Gli arredi sono stati acquistati grazie ai Fondi Nazionali per il sistema integrato 0-6 anni e al contributo della Fondazione Cassa di Risparmio della Provincia di Macerata, con il prezioso sostegno di LUBE Industries S.r.l. di Treia, che ha donato la cucina.
Anche l’azienda “La Quercia della Memoria” ha contribuito concretamente all’allestimento, acquistando i materiali didattici grazie al supporto di GAM – Gonzaga Arredi Montessori e Plackner, realtà specializzate nella progettazione e produzione di giochi e materiali naturali, montessoriani e secondo l’approccio Pikler, dedicati alla prima infanzia.
La nuova “Scuola Natura” è dunque molto più di un nuovo edificio scolastico: è il risultato di una comunità che ha saputo trasformare una necessità nata dopo il terremoto in un’opportunità per costruire il futuro. Un luogo pensato per crescere, imparare e stare insieme, dove scuola e natura dialogano ogni giorno e dove bambine e bambini possono vivere un’esperienza educativa profondamente legata al territorio.
Un investimento concreto sulle nuove generazioni, sulle famiglie e sulla capacità di San Ginesio di guardare avanti, con una scuola che nasce dalla comunità e alla comunità restituisce una nuova idea di futuro.

“Si tratta di un altro passo concreto nel percorso di rinascita dei territori colpiti dal sisma. Restituire alla comunità uno spazio moderno, sicuro e pensato intorno ai bisogni dei più piccoli significa investire sulle famiglie, sulla qualità della vita e soprattutto sul futuro. La ricostruzione deve creare le condizioni perché i nostri borghi continuino a essere luoghi nei quali scegliere di vivere, crescere i propri figli e costruire nuove opportunità. Una scuola capace di coniugare educazione, benessere e rapporto con la natura interpreta pienamente questa visione. San Ginesio dimostra ancora una volta che dalla ricostruzione può nascere un territorio più sicuro, attrattivo e attento alle nuove generazioni. Ringrazio tutti gli attori pubblici e privati che, con competenza e determinazione, hanno contribuito a raggiungere questo importante risultato” evidenzia il commissario alla ricostruzione Guido Castelli.
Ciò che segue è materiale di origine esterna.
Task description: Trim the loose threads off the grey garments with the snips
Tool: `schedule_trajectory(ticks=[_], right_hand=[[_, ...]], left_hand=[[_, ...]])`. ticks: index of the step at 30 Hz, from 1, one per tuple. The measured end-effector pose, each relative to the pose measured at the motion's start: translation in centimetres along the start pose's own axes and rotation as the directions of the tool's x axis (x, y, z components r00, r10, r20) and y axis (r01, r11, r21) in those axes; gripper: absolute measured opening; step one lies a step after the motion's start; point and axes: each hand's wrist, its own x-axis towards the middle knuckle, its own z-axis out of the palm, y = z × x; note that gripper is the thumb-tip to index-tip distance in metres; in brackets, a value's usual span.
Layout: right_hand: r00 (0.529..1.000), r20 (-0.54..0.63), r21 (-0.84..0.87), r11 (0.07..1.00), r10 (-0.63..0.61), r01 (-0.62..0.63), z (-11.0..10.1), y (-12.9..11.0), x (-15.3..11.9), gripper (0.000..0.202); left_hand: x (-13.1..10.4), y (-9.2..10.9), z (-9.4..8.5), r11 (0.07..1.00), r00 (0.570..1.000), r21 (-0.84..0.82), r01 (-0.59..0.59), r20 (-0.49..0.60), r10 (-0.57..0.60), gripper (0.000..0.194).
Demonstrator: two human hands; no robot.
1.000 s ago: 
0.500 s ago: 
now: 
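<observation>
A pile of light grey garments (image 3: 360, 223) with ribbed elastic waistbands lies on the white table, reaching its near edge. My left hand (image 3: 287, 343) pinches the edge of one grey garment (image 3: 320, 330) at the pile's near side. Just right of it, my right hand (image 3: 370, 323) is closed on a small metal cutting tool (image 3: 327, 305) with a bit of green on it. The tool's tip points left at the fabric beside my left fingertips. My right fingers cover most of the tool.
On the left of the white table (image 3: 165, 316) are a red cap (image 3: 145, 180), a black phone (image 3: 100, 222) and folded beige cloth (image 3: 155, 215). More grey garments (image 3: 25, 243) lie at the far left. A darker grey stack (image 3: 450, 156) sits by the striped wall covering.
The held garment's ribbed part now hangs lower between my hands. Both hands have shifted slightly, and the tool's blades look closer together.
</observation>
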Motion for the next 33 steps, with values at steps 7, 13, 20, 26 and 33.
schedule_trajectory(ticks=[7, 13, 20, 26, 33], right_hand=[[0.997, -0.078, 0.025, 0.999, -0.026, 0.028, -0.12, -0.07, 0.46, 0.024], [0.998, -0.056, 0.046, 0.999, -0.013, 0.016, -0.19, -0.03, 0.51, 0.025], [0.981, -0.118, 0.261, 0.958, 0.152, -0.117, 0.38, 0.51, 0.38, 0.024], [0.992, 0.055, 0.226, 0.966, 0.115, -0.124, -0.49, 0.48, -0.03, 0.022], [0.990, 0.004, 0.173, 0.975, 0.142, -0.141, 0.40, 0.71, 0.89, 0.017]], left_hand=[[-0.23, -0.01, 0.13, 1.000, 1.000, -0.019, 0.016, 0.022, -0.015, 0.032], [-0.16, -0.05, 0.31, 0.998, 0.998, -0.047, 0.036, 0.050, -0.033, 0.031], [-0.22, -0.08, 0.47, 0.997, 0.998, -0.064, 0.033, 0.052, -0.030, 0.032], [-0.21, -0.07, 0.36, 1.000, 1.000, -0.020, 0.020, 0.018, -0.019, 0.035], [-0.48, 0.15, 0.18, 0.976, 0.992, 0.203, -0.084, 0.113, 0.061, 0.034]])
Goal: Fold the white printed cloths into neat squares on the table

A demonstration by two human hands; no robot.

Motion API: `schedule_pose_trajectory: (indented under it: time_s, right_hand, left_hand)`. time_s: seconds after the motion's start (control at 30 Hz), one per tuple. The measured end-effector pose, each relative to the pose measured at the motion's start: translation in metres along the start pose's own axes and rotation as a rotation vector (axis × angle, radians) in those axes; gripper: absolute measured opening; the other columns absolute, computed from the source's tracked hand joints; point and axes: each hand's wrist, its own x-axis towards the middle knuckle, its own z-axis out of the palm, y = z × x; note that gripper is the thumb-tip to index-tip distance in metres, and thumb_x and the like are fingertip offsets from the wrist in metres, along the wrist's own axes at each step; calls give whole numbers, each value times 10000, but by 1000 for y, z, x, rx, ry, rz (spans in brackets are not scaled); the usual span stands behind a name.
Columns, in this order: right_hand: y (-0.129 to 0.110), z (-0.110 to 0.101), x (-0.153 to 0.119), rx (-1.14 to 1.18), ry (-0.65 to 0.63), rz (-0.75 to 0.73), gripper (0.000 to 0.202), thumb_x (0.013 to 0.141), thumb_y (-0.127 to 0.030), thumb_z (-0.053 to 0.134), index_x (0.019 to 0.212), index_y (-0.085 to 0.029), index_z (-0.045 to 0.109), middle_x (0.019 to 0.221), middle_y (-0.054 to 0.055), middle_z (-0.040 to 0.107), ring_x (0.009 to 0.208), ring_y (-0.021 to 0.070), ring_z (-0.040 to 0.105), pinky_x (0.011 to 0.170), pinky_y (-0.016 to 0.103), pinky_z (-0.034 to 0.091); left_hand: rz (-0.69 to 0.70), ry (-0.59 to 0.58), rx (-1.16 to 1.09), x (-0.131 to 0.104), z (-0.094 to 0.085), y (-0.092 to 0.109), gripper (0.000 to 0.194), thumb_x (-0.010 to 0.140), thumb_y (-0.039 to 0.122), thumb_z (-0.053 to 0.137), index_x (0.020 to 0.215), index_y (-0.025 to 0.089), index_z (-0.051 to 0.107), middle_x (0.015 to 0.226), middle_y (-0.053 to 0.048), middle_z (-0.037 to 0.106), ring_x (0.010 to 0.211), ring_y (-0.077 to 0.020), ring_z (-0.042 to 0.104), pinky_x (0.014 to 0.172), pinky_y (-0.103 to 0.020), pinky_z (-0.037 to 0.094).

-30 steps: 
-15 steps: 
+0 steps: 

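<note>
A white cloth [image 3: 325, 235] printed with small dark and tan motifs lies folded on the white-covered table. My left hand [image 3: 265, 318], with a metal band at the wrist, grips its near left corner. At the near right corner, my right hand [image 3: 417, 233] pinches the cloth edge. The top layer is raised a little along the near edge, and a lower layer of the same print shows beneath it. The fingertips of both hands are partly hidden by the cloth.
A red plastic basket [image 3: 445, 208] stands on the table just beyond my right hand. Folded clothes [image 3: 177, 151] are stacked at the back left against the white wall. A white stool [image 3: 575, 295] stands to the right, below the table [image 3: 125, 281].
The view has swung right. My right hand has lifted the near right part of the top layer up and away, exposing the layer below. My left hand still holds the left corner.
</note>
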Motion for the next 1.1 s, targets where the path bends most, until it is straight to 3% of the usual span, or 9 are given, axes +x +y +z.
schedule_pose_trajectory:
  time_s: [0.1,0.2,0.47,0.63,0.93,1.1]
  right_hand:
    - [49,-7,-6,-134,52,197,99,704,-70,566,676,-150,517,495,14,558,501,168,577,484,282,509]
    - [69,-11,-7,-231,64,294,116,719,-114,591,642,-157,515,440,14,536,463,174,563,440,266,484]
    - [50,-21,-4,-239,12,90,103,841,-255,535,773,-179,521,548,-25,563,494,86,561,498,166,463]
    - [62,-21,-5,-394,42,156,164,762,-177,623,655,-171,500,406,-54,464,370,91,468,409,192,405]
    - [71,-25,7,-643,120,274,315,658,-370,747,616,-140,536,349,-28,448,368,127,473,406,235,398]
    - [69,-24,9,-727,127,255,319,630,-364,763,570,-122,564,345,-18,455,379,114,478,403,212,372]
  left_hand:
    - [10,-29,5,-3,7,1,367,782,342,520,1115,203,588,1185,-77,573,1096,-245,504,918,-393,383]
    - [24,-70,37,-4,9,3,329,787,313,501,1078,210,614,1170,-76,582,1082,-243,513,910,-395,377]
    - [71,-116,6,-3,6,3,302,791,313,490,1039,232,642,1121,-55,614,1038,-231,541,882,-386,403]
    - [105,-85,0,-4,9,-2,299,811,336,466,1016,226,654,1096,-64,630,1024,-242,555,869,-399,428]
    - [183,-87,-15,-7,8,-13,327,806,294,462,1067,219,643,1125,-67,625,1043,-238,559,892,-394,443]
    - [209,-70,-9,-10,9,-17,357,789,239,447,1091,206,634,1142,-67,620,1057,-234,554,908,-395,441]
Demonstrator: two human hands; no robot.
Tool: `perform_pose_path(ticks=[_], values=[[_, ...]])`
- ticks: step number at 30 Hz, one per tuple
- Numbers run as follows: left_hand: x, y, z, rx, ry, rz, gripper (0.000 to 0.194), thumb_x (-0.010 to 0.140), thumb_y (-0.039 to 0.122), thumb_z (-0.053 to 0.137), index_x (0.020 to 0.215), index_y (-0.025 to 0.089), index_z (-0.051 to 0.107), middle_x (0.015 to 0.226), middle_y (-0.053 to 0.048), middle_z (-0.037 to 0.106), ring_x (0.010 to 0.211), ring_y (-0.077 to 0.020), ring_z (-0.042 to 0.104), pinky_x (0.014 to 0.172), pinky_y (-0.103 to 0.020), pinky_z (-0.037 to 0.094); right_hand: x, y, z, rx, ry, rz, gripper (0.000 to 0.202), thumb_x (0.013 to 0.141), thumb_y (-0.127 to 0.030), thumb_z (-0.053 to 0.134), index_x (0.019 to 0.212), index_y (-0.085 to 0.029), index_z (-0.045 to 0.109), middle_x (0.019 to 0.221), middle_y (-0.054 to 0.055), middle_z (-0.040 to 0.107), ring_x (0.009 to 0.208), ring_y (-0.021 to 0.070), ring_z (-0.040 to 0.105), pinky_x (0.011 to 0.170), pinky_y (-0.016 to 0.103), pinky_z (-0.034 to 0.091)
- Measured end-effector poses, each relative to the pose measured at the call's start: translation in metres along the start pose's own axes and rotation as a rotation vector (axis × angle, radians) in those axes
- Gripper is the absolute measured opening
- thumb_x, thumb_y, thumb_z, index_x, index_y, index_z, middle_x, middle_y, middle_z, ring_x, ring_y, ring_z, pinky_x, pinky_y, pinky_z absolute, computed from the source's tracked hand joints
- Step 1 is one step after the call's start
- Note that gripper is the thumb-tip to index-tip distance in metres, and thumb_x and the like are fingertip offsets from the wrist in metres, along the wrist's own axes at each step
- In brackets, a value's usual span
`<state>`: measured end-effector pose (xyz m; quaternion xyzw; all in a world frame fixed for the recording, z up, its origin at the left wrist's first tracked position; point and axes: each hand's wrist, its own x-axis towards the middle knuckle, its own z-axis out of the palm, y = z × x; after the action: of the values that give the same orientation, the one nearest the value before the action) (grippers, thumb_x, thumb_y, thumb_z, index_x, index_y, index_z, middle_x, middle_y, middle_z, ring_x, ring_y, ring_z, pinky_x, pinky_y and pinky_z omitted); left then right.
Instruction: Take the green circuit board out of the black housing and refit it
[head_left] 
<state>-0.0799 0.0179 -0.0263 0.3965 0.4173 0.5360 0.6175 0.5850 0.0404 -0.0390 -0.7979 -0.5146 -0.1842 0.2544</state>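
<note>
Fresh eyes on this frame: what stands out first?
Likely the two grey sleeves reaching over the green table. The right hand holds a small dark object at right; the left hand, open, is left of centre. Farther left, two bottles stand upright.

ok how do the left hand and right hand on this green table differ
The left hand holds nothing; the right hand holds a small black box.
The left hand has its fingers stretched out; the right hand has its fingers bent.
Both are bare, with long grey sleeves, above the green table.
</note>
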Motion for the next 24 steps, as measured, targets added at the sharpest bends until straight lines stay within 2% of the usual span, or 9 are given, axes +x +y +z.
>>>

“L’inaugurazione della nuova “Scuola Natura” rappresenta per San Ginesio un momento di grande importanza e un segnale concreto di fiducia nel futuro della nostra comunità. Questa scuola è molto più di un nuovo edificio: è un progetto nato dalla comunità, che mette al centro i bambini, sostiene le famiglie e rafforza i servizi educativi del nostro territorio. È particolarmente significativo che un’idea nata dopo il sisma del 2016, grazie all’iniziativa di un’associazione di genitori, sia oggi diventata una realtà. Con la “Scuola Natura” San Ginesio si dota di una struttura moderna, sostenibile e innovativa, capace di accogliere i bambini da zero a sei anni, con un progetto educativo che valorizza l’autonomia, l’educazione all’aperto e il rapporto con la natura e con il nostro territorio. Completiamo così un’offerta formativa che rappresenta un patrimonio straordinario per la nostra comunità: a San Ginesio è possibile accompagnare i nostri ragazzi nel loro percorso educativo dai primi anni di vita fino alle scuole superiori. È un elemento fondamentale per sostenere le famiglie, contrastare lo spopolamento e rendere il nostro territorio sempre più attrattivo. Un risultato reso possibile dalla collaborazione tra istituzioni, associazioni, famiglie, imprese e fondazioni, a dimostrazione di quanto sia importante lavorare insieme per raggiungere obiettivi che guardano al futuro. Questa scuola è anche una risposta concreta alle ferite del terremoto: da una terra colpita dal sisma nasce oggi un luogo dedicato alla crescita, all’educazione e alla vita. Non inauguriamo soltanto una scuola: inauguriamo una nuova opportunità per i nostri bambini, per le nostre famiglie e per il futuro di San Ginesio” dichiara il sindaco Giuliano Ciabocco.